• [ACTION ITEM]
Transcribe the data that follows, exactly and in full.

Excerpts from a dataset
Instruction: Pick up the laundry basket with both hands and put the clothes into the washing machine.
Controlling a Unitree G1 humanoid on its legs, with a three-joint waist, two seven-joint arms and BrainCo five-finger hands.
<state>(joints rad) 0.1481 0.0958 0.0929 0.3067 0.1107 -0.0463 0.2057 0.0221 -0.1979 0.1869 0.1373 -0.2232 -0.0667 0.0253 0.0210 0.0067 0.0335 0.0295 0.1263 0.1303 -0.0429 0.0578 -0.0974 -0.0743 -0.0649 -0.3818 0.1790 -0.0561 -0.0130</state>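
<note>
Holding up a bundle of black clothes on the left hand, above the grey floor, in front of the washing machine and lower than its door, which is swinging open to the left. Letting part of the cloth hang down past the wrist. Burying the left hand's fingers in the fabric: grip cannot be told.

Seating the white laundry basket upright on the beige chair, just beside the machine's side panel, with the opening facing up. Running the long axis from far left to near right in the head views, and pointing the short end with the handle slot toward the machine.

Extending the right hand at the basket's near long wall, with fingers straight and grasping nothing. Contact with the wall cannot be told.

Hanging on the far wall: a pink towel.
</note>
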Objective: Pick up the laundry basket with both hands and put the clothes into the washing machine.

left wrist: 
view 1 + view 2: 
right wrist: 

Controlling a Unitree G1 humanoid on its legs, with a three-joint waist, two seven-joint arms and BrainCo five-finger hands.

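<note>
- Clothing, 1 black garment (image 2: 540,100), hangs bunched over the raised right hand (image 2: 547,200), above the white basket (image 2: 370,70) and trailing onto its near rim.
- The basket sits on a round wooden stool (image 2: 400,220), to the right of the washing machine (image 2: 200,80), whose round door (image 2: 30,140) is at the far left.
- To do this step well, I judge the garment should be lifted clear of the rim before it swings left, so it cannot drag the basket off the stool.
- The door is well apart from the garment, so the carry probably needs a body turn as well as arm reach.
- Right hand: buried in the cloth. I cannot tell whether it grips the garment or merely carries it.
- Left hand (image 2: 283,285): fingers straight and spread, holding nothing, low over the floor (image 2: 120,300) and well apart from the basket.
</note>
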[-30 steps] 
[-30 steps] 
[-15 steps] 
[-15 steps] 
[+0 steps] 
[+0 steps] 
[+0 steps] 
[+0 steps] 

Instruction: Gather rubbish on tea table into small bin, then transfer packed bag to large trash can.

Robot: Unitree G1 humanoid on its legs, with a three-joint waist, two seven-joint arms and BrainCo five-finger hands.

• [ANSWER FOR THE TASK]
Instruction: Pick up the laundry basket with both hands and put the clothes into the washing machine.
Controlling a Unitree G1 humanoid on its legs, with a three-joint waist, two seven-joint arms and BrainCo five-finger hands.
<state>(joints rad) 0.1481 0.0958 0.0929 0.3067 0.1107 -0.0463 0.2057 0.0221 -0.1979 0.1869 0.1373 -0.2232 -0.0667 0.0253 0.0210 0.0067 0.0335 0.0295 0.1263 0.1303 -0.0429 0.0578 -0.0974 -0.0743 -0.0649 -0.3818 0.1790 -0.0561 -0.0130</state>
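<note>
Holding up a bundle of black clothes on the left hand, above the grey floor, in front of the washing machine and lower than its door, which is swinging open to the left. Letting part of the cloth hang down past the wrist. Burying the left hand's fingers in the fabric: grip cannot be told.

Seating the white laundry basket upright on the beige chair, just beside the machine's side panel, with the opening facing up. Running the long axis from far left to near right in the head views, and pointing the short end with the handle slot toward the machine.

Extending the right hand at the basket's near long wall, with fingers straight and grasping nothing. Contact with the wall cannot be told.

Hanging on the far wall: a pink towel.
</note>
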Objective: Pick up the laundry basket with both hands and put the clothes into the washing machine.

left wrist: 
view 1 + view 2: 
right wrist: 

Controlling a Unitree G1 humanoid on its legs, with a three-joint waist, two seven-joint arms and BrainCo five-finger hands.

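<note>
- Clothing, 1 black garment (image 2: 540,100), hangs bunched over the raised right hand (image 2: 547,200), above the white basket (image 2: 370,70) and trailing onto its near rim.
- The basket sits on a round wooden stool (image 2: 400,220), to the right of the washing machine (image 2: 200,80), whose round door (image 2: 30,140) is at the far left.
- To do this step well, I judge the garment should be lifted clear of the rim before it swings left, so it cannot drag the basket off the stool.
- The door is well apart from the garment, so the carry probably needs a body turn as well as arm reach.
- Right hand: buried in the cloth. I cannot tell whether it grips the garment or merely carries it.
- Left hand (image 2: 283,285): fingers straight and spread, holding nothing, low over the floor (image 2: 120,300) and well apart from the basket.
</note>
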[-30 steps] 
[-30 steps] 
[-15 steps] 
[-15 steps] 
[+0 steps] 
[+0 steps] 
[+0 steps] 
[+0 steps] 

Instruction: Gather rubbish on tea table into small bin, then transfer packed bag to large trash can.

Robot: Unitree G1 humanoid on its legs, with a three-joint waist, two seven-joint arms and BrainCo five-finger hands.

This output requires nothing further.